Stankowich examined more than 3,500 mammal species and determined that a specific combination of body size, habitat type and diet makes for a particularly dangerous lifestyle. Mammals identified as living in this “danger zone” were most likely to have developed strong defense mechanisms.

“The ‘danger zone’ applies to medium-sized mammals living in environments with very little brush or vegetation. This risk is compounded when they also primarily eat insects, so they are frequently looking down at the ground and are less likely to see animals approaching them.

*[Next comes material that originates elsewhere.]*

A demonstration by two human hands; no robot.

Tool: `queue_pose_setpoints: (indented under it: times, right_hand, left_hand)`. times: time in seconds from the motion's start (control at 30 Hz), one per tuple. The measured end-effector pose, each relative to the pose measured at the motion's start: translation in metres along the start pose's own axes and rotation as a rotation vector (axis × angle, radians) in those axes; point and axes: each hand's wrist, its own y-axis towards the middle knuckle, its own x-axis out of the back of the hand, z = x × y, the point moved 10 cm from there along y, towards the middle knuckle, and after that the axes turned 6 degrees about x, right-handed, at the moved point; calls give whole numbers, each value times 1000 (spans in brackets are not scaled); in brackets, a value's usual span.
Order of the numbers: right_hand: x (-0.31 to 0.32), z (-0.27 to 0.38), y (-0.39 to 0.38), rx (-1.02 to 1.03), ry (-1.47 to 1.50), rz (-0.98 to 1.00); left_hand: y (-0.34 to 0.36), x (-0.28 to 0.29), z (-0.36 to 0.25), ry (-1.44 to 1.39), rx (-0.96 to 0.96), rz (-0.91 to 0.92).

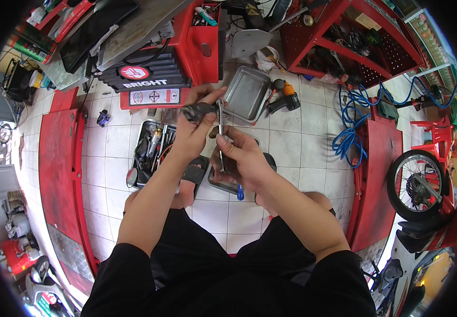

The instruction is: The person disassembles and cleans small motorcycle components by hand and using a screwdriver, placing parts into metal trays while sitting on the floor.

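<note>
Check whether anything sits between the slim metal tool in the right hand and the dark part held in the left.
Nothing visible: the slim metal tool in the right hand already reaches the dark part held by the left hand.

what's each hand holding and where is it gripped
The left hand pinches a small dark metal part at its near end; the right hand grips a thin silver tool around its lower shaft.
</note>
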Motion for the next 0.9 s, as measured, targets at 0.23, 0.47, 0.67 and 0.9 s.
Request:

This makes them easy potential prey, so natural selection should favor stronger defenses in case they are surprised by a predator,” said Stankowich. “Animals, such as porcupines, pangolins, hedgehogs and echidnas, who have this lifestyle, have evolved with body armor, quills, sprays and other defenses to protect them from predators.”

Stankowich notes that not all animals in the danger zone have evolved physical defense mechanisms.

“There are some animals that exist in the danger zone but have evolved different behavioral ways to protect themselves from predators,” said Stankowich. “For example, rabbits and kangaroo rats hop quickly to get away, more rapidly than they could if they just ran. Small to medium-sized carnivores, like the American lynx and the red fox, can typically defend themselves with sharp teeth and claws while being aggressive. And other less-defended mammals like groundhogs can escape into burrows in the ground.”

Additionally, there are some species of porcupines that have quills and are medium-sized but do not exist in the danger zone. Rather, they live in trees or other closed habitats and are more herbivorous. Stankowich and his research team are currently studying these defended mammals more closely to understand how and why natural selection has favored the evolution of quills in a group with such diverse lifestyles.

Ted Stankowich in Research Lab
Ted Stankowich

In addition to mammal research, Stankowich teaches mammalogy, evolution, ecology and behavioral ecology classes to more than 200 students a year in CSULB’s College of Natural Sciences and Mathematics. Last month, he accepted the university’s award for “Early Academic Career Excellence.”